I’ve written a whole article on saying no and doing things for yourself, but that was during my single and child-free days, and things in my life have drastically changed since then. However, the message remains the same, it’s okay to say no, actually it’s vital to say no for your own sanity and wellbeing. We’ve learned to say no to projects and jobs that only add more to our work and stress load. Spending time as a family and with Carter is more important to us, and so is our sanity and mental wellbeing.  

Become a Parenting Team with Your Spouse and Support Each Other

I find myself extremely fortunate to have a relationship where both of us are extremely supportive of each other. We both work to incorporate mindful living into our family life and we both help around the house and work together to raise our son. This has made things a lot easier, especially on days when one of us is just too tired to do our part. Caleb and I see ourselves as a team and we have the same goal, to raise a healthy well-adjusted, and happy child.

When one of us has a lot on our plate the other person will jump in and help. This has made this journey of parenthood so much easier because we know that we can depend on each other. It’s not that we’ve always known how to do this, there was some trial and error, as well as disagreements but because we both see each other as a team we were able to discuss this openly. We are able to share our feelings and how we want to be supported and that’s made this so much easier. So, if you find yourself needing more help from your partner speak up, tell them what tasks you would like them to help with. Figure out each other’s strengths. For example, I’m better at cooking so I’m in charge of dinner, my husband loves doing bath-time with Carter, so he takes care of this task. Delegating tasks based on strengths and likes will make it so much easier to do your part but will also feel like we all play a role in this family. Yes, there will be days where you might have to do the other person’s job, but you won’t do it with resentment because you know that they will do the same for you when the time comes.

 Have One Day Each Week to do the Things You Loved to do Before Having Kids

We both noticed that we don’t get to do our hobbies as much as we would like. So, we’ve decided to make Sunday our “Funday”. This means for four hours we get to disconnect from all chores, parenting, and other work and just focus on our hobbies while the other person watches Carter. We then switch and the other person gets their 4 hours. For me it’s working on this blog, playing video games, reading, or just plain relaxing. For my husband it’s drawing on the beach, making music, or watching movies. During this time, we get to focus completely on ourselves.

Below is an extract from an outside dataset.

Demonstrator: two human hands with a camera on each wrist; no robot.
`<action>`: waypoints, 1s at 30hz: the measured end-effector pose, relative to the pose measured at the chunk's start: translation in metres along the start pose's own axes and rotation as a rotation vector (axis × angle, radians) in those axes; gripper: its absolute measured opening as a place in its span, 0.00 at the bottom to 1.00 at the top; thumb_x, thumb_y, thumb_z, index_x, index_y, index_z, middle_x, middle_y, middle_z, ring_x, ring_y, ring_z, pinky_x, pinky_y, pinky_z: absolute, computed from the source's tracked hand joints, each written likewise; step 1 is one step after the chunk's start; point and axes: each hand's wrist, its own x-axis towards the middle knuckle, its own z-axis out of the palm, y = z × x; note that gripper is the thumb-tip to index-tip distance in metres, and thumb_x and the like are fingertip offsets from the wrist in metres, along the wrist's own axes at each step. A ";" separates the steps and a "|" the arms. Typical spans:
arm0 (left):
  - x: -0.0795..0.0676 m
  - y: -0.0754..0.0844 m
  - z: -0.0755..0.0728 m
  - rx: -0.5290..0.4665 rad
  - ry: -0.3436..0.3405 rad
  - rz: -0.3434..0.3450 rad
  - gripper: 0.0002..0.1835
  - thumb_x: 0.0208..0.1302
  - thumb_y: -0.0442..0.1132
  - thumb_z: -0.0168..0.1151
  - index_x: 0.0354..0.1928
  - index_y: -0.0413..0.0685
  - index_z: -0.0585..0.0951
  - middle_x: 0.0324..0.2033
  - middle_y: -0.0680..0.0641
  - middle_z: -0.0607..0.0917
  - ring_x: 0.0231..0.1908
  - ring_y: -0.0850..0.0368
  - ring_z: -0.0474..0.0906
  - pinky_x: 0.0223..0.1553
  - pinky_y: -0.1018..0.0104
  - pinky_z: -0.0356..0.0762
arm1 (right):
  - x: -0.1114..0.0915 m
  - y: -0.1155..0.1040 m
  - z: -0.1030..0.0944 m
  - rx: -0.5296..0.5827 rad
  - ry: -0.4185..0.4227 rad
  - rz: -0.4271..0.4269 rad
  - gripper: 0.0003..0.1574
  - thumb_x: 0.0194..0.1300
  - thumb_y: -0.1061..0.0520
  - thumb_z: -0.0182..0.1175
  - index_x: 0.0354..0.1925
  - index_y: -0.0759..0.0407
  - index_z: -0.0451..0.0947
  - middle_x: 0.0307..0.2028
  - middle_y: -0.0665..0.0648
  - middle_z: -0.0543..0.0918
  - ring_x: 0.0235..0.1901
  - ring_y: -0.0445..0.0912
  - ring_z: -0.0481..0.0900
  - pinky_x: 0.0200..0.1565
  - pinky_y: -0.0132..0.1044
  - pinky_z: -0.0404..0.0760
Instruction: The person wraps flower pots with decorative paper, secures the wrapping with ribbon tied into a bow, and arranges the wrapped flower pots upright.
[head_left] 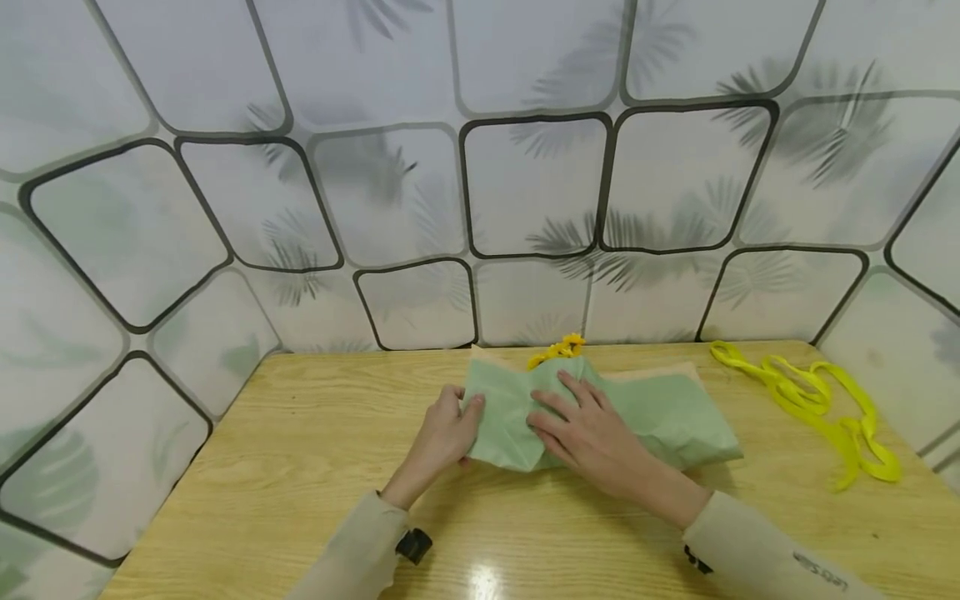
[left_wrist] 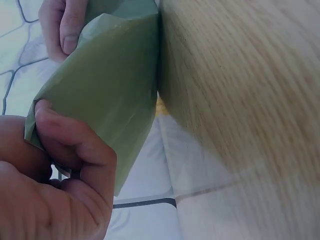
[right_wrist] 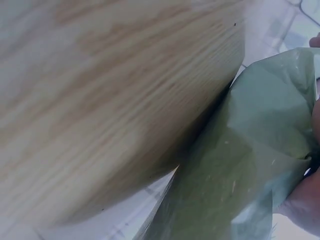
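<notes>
On the bench (head_left: pixel 337 433), close to its far edge: green paper (head_left: pixel 510 417), folded over, with yellow flowers (head_left: pixel 542 358) poking out past its far side, just in front of the patterned wall (head_left: pixel 536 183). To the left, a broad stretch of wood up to the slanting side edge; toward the person, more wood, with a bright patch of glare at the bottom. To the right, less room, because of the ribbon (head_left: pixel 821 423) in loose yellow loops near the bench's right edge, apart from the paper.

Reaching in from the lower left: left hand (head_left: pixel 448 427), pinching the paper's left edge between thumb and curled fingers. Reaching in from the lower right: right hand (head_left: pixel 588 433), laid on top of the paper with fingers fairly straight and slightly spread. Both low over the bench, in pale sleeves (head_left: pixel 352 542).

Out of sight from above: the right thumb and the lower part of the flowers. In the left wrist view, just a blurred yellow patch beyond the paper. In the right wrist view, right hand mostly cut off at the border, with fingertips impossible to make out.
</notes>
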 end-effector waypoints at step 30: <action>0.003 0.032 0.020 -0.380 -0.045 -0.017 0.23 0.77 0.55 0.55 0.55 0.41 0.75 0.20 0.53 0.77 0.15 0.64 0.69 0.18 0.69 0.68 | 0.001 -0.005 -0.011 0.342 0.120 0.248 0.20 0.63 0.49 0.71 0.47 0.61 0.84 0.50 0.64 0.78 0.68 0.68 0.67 0.62 0.66 0.76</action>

When we first did this, it was actually really hard to disconnect from our busy schedules, and taking time for ourselves felt selfish but over time we both look forward to this break, it’s exciting to have time to be our old creative selves, it’s also a time to just take a breather, and it feels so good to have a few hours to solely focus on what we want to do for ourselves even if it’s just taking a nap or reading a book.

Once my husband and I learned to let go of our past selves and openly embrace this new parenting journey, we’ve become better more mindful parents and happier spouses. While it’s not always easy we’ve learned to become a stronger team and embrace this crazy journey called parenthood.